For non-distilled SD1.5 and SDXL models, the Karras scheduler tends to be preferred. However, the optimal scheduler varies by model. Combination with DPM++ samplers is widely used.

Relationship to Step Count

Step count is the parameter that determines “how many times to repeat denoising.”

  • Fewer steps: Faster generation, but details may be rough
  • More steps: More detail, but improvement plateaus beyond a certain point. Processing time also increases proportionally

The “minimum steps needed to reach adequate quality” differs by sampler. While LCM is sufficient at 4 steps, DPM++ SDE Karras recommends 25+ steps. Increasing steps beyond what’s needed provides almost no quality improvement, so choosing an appropriate step count for your sampler is important.
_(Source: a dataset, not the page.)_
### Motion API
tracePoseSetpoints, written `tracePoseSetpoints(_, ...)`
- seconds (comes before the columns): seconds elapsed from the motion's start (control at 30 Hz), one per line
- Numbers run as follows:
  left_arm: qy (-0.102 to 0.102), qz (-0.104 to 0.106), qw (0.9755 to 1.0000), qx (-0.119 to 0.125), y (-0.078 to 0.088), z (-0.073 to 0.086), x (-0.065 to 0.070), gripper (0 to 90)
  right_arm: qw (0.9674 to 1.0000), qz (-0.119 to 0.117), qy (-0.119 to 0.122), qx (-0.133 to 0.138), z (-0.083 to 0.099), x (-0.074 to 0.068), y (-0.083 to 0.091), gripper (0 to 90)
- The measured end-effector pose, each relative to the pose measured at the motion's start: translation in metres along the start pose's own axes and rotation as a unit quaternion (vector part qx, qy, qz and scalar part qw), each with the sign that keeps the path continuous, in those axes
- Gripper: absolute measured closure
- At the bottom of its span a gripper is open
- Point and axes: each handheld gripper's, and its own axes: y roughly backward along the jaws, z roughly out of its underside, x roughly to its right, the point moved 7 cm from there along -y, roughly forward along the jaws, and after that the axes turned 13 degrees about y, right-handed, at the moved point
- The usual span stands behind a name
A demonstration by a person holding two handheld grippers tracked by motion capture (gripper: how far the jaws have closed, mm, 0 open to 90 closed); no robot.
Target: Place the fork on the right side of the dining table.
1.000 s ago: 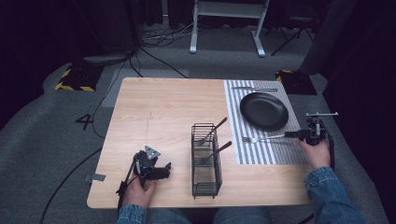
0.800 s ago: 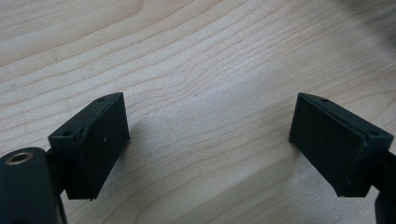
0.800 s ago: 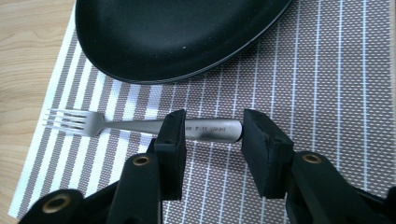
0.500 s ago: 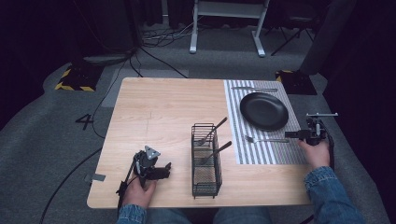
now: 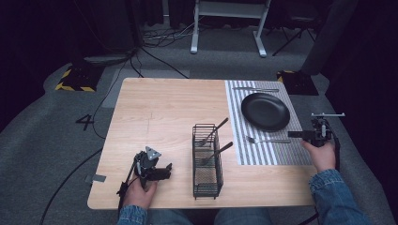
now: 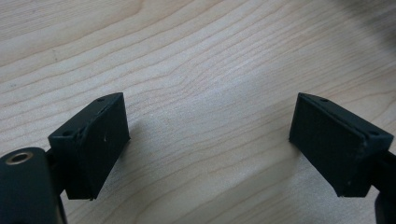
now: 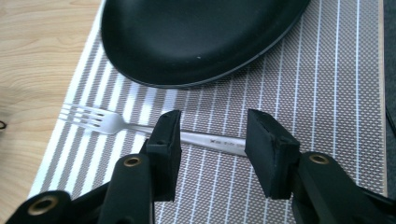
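A silver fork (image 7: 100, 120) lies flat on the striped placemat (image 7: 327, 116) just in front of the black plate (image 7: 196, 37), tines pointing toward the table's middle. My right gripper (image 7: 212, 135) is open, its jaws standing either side of the fork's handle end without closing on it. From above, the right gripper (image 5: 292, 134) sits at the mat's right edge, in line with the fork (image 5: 267, 139). My left gripper (image 5: 165, 169) rests open near the table's front left, over bare wood (image 6: 210, 70), with nothing between its jaws (image 6: 210, 135).
A black wire basket (image 5: 207, 183) stands at the front centre, holding two utensils (image 5: 213, 131) that lean out to the right. A knife (image 5: 256, 89) lies on the mat behind the plate (image 5: 265, 111). Bare wood spreads across the table's left half.
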Motion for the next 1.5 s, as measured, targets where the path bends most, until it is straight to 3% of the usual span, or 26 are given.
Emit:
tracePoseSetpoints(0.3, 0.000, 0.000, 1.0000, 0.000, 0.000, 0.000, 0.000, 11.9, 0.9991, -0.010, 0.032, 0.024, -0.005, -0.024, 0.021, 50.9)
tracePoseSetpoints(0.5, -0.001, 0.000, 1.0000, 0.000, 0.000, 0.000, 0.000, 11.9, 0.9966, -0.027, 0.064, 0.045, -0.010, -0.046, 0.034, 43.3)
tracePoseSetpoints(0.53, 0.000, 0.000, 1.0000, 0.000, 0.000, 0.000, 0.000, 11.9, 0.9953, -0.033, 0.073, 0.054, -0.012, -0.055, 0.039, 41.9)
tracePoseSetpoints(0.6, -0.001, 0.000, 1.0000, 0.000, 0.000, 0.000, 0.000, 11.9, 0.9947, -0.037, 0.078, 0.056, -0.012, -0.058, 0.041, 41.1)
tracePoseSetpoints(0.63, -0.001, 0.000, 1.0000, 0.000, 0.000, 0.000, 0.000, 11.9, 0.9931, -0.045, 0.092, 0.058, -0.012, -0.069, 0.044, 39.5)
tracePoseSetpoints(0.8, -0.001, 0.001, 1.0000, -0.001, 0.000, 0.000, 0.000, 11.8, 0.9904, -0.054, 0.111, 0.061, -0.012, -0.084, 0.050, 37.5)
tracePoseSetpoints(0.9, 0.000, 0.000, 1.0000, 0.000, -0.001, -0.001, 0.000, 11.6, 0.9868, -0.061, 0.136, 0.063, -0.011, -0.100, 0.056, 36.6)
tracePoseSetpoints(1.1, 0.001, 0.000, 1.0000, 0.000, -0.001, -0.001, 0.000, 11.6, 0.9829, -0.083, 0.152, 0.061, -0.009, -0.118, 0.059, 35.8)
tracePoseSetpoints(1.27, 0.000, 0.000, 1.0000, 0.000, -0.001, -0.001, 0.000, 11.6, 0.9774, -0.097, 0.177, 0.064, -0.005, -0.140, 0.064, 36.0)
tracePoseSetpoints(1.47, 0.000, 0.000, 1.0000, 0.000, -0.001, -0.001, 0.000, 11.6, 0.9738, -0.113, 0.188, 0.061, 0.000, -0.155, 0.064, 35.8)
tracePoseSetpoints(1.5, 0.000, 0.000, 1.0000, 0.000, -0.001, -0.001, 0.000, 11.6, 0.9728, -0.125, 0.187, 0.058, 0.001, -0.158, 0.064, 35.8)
General Purpose (When in Doubt)

DPM++ 2M Karras / 20–30 steps

Good balance of quality, speed, and stability — produces consistent results with most models. A reliable go-to setting for beginners and advanced users alike.

Fast Generation

Euler / 15–20 steps or LCM / 4–8 steps

Useful when adjusting prompts or generating large volumes. LCM requires compatible models or LoRA but provides overwhelming speed.

High Quality Priority

DPM++ SDE Karras / 25–40 steps

Suited for when you want to emphasize texture and fine detail. Generation time is longer, but this setting tends to produce more varied texture expression.

z-image-turbo, the model used on this blog, is a distilled model and behaves differently from standard SD models.

ParameterValue
Samplereuler
Schedulerddim_uniform
Steps8
CFG1.0

For distilled models, guidance is embedded within the model itself, so CFG is fixed at 1.0. The model is also optimized for low step counts — increasing steps does not improve quality. When using a distilled model, the best approach is simply to follow the model’s recommended settings.

Summary

Sampler selection directly impacts image generation quality and speed, but there’s no single “correct answer.” Since compatibility with your model also matters, start with DPM++ 2M Karras (20–30 steps) as a baseline and try other samplers as needed.

When using distilled models, just use the model’s recommended settings as-is. Changing the sampler or step count rarely improves results, so it’s more effective to spend your time refining prompts.